··· Records shown ···

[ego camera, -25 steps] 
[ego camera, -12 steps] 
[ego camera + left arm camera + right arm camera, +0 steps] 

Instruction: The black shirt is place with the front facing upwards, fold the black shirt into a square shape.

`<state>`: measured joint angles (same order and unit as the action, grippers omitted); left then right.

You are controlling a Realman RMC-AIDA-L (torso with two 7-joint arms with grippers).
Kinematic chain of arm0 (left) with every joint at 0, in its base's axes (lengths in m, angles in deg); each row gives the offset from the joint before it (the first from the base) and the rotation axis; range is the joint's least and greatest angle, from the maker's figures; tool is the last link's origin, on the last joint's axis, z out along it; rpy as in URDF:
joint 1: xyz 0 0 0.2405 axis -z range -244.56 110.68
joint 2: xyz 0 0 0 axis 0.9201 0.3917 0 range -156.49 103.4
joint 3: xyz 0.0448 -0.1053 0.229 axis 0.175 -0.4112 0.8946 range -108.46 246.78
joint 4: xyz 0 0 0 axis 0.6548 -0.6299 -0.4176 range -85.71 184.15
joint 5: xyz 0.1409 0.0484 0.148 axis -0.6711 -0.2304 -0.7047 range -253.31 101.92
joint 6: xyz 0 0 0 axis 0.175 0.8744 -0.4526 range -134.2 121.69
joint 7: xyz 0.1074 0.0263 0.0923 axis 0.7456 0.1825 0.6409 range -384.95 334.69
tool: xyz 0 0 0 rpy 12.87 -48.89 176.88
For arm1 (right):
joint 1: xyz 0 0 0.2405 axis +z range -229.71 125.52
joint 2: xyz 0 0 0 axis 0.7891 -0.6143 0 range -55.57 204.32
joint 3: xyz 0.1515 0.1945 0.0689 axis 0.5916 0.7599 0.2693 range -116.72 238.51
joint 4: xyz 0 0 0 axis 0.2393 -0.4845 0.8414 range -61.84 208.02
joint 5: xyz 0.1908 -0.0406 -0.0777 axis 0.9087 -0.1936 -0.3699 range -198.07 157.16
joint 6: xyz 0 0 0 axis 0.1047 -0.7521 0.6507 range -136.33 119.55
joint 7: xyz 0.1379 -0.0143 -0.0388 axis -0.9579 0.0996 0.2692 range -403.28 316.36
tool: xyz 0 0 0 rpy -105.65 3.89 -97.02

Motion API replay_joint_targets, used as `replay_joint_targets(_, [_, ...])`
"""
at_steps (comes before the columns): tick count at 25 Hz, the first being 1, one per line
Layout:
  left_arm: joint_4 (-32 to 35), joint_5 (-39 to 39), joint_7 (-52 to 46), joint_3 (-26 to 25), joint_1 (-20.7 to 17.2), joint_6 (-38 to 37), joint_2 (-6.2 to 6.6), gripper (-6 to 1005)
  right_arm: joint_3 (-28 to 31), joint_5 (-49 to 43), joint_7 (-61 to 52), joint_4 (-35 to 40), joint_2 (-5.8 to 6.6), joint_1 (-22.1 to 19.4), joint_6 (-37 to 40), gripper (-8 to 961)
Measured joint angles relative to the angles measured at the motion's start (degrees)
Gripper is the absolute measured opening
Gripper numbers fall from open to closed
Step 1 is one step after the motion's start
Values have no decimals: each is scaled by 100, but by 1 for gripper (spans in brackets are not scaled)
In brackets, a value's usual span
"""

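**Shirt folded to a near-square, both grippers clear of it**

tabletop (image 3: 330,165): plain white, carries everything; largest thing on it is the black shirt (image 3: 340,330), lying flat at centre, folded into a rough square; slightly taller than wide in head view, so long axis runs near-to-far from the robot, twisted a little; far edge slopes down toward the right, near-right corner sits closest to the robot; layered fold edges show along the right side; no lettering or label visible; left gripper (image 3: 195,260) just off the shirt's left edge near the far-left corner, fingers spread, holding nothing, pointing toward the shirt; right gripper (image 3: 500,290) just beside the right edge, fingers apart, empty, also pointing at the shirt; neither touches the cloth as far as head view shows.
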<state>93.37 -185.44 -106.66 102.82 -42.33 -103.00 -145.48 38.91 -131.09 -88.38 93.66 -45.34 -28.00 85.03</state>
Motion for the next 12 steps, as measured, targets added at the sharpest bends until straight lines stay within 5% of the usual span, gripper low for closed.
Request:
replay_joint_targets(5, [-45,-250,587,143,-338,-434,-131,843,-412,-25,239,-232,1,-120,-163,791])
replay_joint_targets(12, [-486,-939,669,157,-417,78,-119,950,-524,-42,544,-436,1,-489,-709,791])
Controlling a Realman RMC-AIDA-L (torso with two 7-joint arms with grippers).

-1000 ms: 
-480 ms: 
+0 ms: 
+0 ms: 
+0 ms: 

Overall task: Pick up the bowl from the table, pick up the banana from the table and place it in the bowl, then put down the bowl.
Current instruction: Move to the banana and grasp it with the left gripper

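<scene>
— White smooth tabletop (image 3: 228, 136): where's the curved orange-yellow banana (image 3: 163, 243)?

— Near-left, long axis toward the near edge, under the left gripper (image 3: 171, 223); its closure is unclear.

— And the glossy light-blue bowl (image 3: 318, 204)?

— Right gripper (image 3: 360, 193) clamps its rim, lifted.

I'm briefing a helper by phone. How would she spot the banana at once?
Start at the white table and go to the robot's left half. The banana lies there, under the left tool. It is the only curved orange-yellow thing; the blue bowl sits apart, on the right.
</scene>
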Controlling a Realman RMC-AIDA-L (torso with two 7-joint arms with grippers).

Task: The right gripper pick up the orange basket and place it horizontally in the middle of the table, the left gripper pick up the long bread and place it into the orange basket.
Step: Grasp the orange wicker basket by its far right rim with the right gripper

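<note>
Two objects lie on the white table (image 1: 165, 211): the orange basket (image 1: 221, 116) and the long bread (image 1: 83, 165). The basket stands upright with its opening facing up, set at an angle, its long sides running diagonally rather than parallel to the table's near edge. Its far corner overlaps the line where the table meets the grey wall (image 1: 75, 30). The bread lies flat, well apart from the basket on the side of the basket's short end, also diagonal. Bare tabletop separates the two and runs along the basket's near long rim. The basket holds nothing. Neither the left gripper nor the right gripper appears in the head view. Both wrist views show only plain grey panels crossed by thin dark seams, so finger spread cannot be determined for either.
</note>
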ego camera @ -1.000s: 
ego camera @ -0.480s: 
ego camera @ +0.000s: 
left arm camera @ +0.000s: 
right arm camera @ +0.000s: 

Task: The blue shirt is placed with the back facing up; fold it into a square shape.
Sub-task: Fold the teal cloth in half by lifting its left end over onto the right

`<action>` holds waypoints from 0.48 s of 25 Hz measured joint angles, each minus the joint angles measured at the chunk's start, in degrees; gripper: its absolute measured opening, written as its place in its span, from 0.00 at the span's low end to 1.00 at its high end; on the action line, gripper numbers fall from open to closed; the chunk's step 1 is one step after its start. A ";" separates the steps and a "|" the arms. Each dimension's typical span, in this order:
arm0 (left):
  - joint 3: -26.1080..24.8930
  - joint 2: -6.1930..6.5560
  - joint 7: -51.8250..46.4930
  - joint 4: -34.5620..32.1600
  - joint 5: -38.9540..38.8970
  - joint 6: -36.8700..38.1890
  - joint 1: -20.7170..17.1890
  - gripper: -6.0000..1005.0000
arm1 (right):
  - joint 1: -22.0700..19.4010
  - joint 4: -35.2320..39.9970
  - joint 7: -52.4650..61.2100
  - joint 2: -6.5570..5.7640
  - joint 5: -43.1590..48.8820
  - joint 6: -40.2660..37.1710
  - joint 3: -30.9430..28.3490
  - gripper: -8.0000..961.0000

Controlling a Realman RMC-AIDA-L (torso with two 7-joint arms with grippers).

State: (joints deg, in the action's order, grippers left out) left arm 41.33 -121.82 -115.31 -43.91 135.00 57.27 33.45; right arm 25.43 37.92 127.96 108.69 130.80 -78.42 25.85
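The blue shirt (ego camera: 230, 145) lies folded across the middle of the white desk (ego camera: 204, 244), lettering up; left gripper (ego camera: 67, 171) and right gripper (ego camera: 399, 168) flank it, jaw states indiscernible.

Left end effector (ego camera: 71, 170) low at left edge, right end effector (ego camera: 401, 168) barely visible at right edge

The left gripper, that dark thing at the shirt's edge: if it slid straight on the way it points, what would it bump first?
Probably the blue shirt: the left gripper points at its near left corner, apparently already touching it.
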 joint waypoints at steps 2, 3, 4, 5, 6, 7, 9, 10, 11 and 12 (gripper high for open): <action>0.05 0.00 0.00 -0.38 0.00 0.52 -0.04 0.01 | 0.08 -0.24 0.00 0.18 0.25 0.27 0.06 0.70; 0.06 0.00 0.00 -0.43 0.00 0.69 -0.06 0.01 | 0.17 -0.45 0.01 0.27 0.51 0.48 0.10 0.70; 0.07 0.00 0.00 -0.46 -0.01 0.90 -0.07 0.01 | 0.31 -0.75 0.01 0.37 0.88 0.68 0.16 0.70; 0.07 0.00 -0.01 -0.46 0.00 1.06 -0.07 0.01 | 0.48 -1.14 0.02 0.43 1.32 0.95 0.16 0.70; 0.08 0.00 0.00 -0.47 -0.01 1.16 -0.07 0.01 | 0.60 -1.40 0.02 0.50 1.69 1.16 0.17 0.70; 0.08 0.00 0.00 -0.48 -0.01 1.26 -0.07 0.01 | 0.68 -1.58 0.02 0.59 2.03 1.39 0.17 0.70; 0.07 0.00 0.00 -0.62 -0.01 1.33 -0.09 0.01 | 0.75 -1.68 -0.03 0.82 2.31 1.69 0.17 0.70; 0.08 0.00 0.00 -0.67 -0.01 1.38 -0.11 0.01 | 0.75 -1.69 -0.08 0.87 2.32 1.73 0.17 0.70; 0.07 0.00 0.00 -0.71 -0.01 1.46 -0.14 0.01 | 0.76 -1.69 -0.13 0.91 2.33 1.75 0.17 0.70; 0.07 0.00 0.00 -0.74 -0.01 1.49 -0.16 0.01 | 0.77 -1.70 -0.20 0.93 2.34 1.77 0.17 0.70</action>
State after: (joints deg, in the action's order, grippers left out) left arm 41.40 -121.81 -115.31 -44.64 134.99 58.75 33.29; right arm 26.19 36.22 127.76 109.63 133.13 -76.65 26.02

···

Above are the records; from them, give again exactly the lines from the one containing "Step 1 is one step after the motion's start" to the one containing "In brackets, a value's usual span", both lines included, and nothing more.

Reply to the task =>
Step 1 is one step after the motion's start
Values have no decimals: each is scaled by 100, but by 1 for gripper (spans in brackets are not scaled)
In brackets, a value's usual span

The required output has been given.